The first is by increasing dramatically our use of clean nuclear energy. Indeed, an abundant amount of nuclear energy is essential if we are to reduce greenhouse-gas emissions. This, in turn, requires lawmakers to identify ways to circumvent the inevitable thicket of lawsuits and regulatory challenges that environmental groups would mount to block the construction of new nuclear power plants and the storage of nuclear waste. Absent this, the costs of cap-and-trade proposals rise dramatically.

The second way to achieve the bill’s goals is more problematic. Scientists will have to develop, design, and deploy carbon “capture and sequestration” technology that works in the manner envisioned by the bill’s architects — and soon. While oil and gas companies have used a form of sequestration technology for decades to extract additional increments of oil and gas from wells, experts say a version suitable for the global-warming wars is still decades away.

Leading environmental groups dismiss these challenges. Greenpeace argues on its website that “hundreds of technologies are now available, at very low cost, to reduce climate damaging emissions” and that transitioning to this “new era of energy” will bring “economic growth, new jobs, technological innovation and . . . environmental protection.”

But a recent analysis of the Lieberman-Warner bill by my colleagues at the Heritage Foundation concludes that its economic consequences will be dire. In the manufacturing sector nearly 3 million blue-collar jobs would disappear. Incomes would fall, fuel prices would skyrocket, and carbon tariffs on goods imported from countries that do not meet the bill’s rigorous standards would add to the cost of imported clothes, consumer electronics, and automobiles.

Americans are expected to bear all these economic costs, remember, in exchange for an imperceptible change in global temperatures four decades hence. As constituents begin to appreciate these costs, the prospects for cap-and-trade bills should diminish.
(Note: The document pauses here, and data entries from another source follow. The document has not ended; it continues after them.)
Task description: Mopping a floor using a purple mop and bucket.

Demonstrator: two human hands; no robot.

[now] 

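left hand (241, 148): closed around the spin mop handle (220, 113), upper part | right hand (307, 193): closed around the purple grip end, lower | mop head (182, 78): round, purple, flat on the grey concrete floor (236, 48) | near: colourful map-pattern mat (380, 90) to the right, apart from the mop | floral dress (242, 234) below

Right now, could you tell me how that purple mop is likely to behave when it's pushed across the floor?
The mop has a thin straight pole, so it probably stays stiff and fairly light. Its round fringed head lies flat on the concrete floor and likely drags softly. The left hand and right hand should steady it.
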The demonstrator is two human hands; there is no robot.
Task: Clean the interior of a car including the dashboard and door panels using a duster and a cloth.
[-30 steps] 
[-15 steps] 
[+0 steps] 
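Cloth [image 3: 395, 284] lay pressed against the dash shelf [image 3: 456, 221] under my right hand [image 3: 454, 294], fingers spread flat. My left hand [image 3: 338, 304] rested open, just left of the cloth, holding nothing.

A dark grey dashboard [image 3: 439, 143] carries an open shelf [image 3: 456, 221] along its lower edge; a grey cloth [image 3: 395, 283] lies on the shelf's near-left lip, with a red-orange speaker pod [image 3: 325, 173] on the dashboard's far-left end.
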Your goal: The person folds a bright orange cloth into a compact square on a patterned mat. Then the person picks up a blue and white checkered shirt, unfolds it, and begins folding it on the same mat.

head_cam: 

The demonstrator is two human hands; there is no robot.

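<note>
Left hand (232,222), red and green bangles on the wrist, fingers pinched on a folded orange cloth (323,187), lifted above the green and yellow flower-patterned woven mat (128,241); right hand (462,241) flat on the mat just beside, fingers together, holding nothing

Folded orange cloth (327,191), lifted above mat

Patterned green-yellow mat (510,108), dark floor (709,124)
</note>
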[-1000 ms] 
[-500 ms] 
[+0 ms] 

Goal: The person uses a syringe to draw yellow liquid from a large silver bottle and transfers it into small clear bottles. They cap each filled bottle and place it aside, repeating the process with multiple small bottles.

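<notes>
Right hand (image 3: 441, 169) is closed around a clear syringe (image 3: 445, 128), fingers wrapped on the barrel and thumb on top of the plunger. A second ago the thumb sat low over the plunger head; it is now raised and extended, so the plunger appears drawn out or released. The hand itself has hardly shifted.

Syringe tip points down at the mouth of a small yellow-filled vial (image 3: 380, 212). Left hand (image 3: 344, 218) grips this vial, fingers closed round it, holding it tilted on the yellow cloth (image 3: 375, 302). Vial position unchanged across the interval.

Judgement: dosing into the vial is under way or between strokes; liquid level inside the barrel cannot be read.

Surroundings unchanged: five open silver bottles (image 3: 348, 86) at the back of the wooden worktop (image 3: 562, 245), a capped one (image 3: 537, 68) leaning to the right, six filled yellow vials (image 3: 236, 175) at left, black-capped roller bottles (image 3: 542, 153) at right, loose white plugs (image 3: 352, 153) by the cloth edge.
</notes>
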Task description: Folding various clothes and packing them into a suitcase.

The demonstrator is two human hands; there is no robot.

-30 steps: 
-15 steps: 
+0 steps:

In April, legislators jettisoned Maryland’s own ambitious version of climate control legislation. As the Baltimore Sun reported, all momentum on behalf of the bill came to a screeching halt after a few dozen members of the United Steelworkers union, which represents about 5,000 workers in Maryland’s steel, brick, cement, chemical, and paper plants, descended on Annapolis “wearing T-shirts that said in green lettering: ‘Save our jobs.’ ” Their message, as articulated by one of the protesters, was clear. “[T]his should not be forced upon us. We have to make sure that jobs don’t go to other states or other countries.”